* _Task details_:
Transcribe the records below exactly as they appear.

* _Given information_:
* * * * * * * * *
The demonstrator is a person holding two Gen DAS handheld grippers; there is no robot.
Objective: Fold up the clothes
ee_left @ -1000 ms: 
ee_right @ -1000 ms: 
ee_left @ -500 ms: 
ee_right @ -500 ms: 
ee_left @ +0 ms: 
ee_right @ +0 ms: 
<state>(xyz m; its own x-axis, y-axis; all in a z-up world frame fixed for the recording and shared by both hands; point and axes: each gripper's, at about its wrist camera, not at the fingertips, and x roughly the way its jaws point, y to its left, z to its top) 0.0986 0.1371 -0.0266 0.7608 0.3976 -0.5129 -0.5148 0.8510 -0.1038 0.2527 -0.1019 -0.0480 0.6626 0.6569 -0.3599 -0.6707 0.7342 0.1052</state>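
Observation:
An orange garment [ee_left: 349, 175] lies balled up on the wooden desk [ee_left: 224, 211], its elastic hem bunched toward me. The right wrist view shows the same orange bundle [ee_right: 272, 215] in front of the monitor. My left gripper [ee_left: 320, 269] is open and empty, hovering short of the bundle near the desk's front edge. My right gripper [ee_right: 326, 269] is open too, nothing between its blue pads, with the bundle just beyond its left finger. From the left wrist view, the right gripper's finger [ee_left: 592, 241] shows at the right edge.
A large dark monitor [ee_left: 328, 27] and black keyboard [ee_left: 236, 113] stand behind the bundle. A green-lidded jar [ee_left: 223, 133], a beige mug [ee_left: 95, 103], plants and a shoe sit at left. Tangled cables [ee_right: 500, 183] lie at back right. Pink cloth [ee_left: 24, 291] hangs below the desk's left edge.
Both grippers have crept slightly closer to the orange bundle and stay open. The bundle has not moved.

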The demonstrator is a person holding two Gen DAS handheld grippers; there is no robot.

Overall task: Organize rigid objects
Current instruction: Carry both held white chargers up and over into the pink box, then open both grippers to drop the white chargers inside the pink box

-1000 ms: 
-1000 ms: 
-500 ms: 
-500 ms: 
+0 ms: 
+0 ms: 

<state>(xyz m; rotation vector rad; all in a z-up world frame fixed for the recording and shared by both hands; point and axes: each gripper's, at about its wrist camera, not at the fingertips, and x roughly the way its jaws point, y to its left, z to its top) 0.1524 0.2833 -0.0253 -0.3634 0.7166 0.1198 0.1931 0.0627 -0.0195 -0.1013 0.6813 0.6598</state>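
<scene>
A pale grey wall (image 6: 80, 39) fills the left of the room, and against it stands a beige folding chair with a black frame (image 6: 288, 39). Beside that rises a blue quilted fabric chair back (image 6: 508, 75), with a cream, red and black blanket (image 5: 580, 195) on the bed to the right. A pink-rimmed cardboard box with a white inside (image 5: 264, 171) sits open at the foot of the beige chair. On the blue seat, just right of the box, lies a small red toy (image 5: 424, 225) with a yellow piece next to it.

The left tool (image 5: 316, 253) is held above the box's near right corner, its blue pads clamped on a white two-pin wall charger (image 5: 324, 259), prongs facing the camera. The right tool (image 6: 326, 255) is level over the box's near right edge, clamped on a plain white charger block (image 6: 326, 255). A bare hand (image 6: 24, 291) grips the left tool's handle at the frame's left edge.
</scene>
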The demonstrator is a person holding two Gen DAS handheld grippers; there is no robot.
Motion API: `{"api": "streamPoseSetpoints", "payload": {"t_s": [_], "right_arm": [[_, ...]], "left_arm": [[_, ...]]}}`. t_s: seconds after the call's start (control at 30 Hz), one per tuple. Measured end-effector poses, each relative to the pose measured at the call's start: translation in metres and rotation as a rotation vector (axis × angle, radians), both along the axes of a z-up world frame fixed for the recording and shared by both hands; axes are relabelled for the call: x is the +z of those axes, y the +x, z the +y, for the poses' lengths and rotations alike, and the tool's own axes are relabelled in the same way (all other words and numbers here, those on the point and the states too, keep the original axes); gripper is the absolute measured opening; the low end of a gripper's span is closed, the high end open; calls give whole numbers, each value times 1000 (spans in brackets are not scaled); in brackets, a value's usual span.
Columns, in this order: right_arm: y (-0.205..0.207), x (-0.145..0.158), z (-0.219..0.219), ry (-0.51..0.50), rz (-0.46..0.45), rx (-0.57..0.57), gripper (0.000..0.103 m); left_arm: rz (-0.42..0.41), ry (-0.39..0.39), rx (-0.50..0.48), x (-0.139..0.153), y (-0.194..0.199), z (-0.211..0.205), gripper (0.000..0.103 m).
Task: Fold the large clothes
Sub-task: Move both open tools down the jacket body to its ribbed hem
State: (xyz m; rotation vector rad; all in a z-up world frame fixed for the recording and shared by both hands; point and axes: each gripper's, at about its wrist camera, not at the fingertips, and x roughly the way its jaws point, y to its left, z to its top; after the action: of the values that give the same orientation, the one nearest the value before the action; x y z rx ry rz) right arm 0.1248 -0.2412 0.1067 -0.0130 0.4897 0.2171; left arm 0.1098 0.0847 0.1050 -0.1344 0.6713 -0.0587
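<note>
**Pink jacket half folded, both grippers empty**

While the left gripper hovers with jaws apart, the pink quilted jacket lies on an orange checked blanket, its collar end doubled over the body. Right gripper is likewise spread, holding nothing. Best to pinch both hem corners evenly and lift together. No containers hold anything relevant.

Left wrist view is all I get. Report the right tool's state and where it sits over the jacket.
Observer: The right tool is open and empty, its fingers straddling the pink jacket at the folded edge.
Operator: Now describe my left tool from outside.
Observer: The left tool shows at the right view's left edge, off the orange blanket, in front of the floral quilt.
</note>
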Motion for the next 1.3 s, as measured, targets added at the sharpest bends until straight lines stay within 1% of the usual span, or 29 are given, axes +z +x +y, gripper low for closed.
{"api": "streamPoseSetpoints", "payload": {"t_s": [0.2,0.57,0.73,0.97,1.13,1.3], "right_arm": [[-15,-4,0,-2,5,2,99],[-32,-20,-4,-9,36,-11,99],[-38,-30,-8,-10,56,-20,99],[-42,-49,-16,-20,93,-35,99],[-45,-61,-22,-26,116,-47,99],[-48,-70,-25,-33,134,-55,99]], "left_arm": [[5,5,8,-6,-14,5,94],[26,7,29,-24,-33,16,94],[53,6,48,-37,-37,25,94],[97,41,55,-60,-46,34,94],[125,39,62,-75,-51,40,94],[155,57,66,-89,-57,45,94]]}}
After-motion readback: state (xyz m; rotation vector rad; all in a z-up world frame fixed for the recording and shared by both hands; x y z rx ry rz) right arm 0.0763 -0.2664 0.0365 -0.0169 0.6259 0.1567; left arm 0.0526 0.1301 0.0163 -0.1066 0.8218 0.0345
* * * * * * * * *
* _Output for this exercise_:
The demonstrator is a person holding two Gen DAS handheld grippers; there is no robot.
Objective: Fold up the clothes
ee_left @ -1000 ms: 
ee_right @ -1000 ms: 
ee_left @ -500 ms: 
ee_right @ -500 ms: 
ee_left @ +0 ms: 
ee_right @ +0 ms: 
<state>(xyz m; its own x-axis, y-axis; all in a z-up world frame fixed for the recording and shared by both hands; point and axes: each gripper's, at about its wrist camera, not at the fingertips, and x roughly the way its jaws point, y to its left, z to its top) 0.0986 0.1371 -0.0266 0.7608 0.3976 -0.5129 -0.5148 0.8510 -0.1038 0.2527 -0.1019 -0.0480 0.6626 0.6569 -0.3599 -0.6707 0.7342 0.1052</state>
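Observation:
An orange garment [ee_left: 349, 175] lies balled up on the wooden desk [ee_left: 224, 211], its elastic hem bunched toward me. The right wrist view shows the same orange bundle [ee_right: 272, 215] in front of the monitor. My left gripper [ee_left: 320, 269] is open and empty, hovering short of the bundle near the desk's front edge. My right gripper [ee_right: 326, 269] is open too, nothing between its blue pads, with the bundle just beyond its left finger. From the left wrist view, the right gripper's finger [ee_left: 592, 241] shows at the right edge.
A large dark monitor [ee_left: 328, 27] and black keyboard [ee_left: 236, 113] stand behind the bundle. A green-lidded jar [ee_left: 223, 133], a beige mug [ee_left: 95, 103], plants and a shoe sit at left. Tangled cables [ee_right: 500, 183] lie at back right. Pink cloth [ee_left: 24, 291] hangs below the desk's left edge.
Both grippers have crept slightly closer to the orange bundle and stay open. The bundle has not moved.
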
The demonstrator is a person holding two Gen DAS handheld grippers; there is no robot.

Overall task: Organize rigid objects
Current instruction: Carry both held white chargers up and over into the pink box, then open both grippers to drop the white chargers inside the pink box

-1000 ms: 
-1000 ms: 
-500 ms: 
-500 ms: 
+0 ms: 
+0 ms: 

<state>(xyz m; rotation vector rad; all in a z-up world frame fixed for the recording and shared by both hands; point and axes: each gripper's, at about its wrist camera, not at the fingertips, and x roughly the way its jaws point, y to its left, z to its top) 0.1524 0.2833 -0.0253 -0.3634 0.7166 0.1198 0.1931 0.0627 -0.0195 -0.1013 0.6813 0.6598</state>
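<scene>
A pale grey wall (image 6: 80, 39) fills the left of the room, and against it stands a beige folding chair with a black frame (image 6: 288, 39). Beside that rises a blue quilted fabric chair back (image 6: 508, 75), with a cream, red and black blanket (image 5: 580, 195) on the bed to the right. A pink-rimmed cardboard box with a white inside (image 5: 264, 171) sits open at the foot of the beige chair. On the blue seat, just right of the box, lies a small red toy (image 5: 424, 225) with a yellow piece next to it.

The left tool (image 5: 316, 253) is held above the box's near right corner, its blue pads clamped on a white two-pin wall charger (image 5: 324, 259), prongs facing the camera. The right tool (image 6: 326, 255) is level over the box's near right edge, clamped on a plain white charger block (image 6: 326, 255). A bare hand (image 6: 24, 291) grips the left tool's handle at the frame's left edge.
</scene>
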The demonstrator is a person holding two Gen DAS handheld grippers; there is no robot.
Motion API: `{"api": "streamPoseSetpoints", "payload": {"t_s": [_], "right_arm": [[_, ...]], "left_arm": [[_, ...]]}}`. t_s: seconds after the call's start (control at 30 Hz), one per tuple. Measured end-effector poses, each relative to the pose measured at the call's start: translation in metres and rotation as a rotation vector (axis × angle, radians), both along the axes of a z-up world frame fixed for the recording and shared by both hands; axes are relabelled for the call: x is the +z of those axes, y the +x, z the +y, for the poses' lengths and rotations alike, and the tool's own axes are relabelled in the same way (all other words and numbers here, those on the point and the states too, keep the original axes); gripper is the absolute measured opening; the low end of a gripper's span is closed, the high end open; calls give whole numbers, each value times 1000 (spans in brackets are not scaled); in brackets, a value's usual span.
Columns, in this order: right_arm: y (-0.205..0.207), x (-0.145..0.158), z (-0.219..0.219), ry (-0.51..0.50), rz (-0.46..0.45), rx (-0.57..0.57), gripper (0.000..0.103 m); left_arm: rz (-0.42..0.41), ry (-0.39..0.39), rx (-0.50..0.48), x (-0.139..0.153), y (-0.194..0.199), z (-0.211..0.205), gripper (0.000..0.103 m).
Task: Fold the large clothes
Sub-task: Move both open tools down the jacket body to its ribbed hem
State: (xyz m; rotation vector rad; all in a z-up world frame fixed for the recording and shared by both hands; point and axes: each gripper's, at about its wrist camera, not at the fingertips, and x roughly the way its jaws point, y to its left, z to its top; after the action: of the values that give the same orientation, the one nearest the value before the action; x y z rx ry rz) right arm 0.1248 -0.2412 0.1067 -0.0130 0.4897 0.2171; left arm 0.1098 0.0847 0.1050 -0.1344 0.6713 -0.0587
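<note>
**Pink jacket half folded, both grippers empty**

While the left gripper hovers with jaws apart, the pink quilted jacket lies on an orange checked blanket, its collar end doubled over the body. Right gripper is likewise spread, holding nothing. Best to pinch both hem corners evenly and lift together. No containers hold anything relevant.

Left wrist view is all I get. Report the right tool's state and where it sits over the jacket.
Observer: The right tool is open and empty, its fingers straddling the pink jacket at the folded edge.
Operator: Now describe my left tool from outside.
Observer: The left tool shows at the right view's left edge, off the orange blanket, in front of the floral quilt.
</note>
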Motion for the next 1.3 s, as measured, targets added at the sharpest bends until straight lines stay within 1% of the usual span, or 29 are given, axes +z +x +y, gripper low for closed.
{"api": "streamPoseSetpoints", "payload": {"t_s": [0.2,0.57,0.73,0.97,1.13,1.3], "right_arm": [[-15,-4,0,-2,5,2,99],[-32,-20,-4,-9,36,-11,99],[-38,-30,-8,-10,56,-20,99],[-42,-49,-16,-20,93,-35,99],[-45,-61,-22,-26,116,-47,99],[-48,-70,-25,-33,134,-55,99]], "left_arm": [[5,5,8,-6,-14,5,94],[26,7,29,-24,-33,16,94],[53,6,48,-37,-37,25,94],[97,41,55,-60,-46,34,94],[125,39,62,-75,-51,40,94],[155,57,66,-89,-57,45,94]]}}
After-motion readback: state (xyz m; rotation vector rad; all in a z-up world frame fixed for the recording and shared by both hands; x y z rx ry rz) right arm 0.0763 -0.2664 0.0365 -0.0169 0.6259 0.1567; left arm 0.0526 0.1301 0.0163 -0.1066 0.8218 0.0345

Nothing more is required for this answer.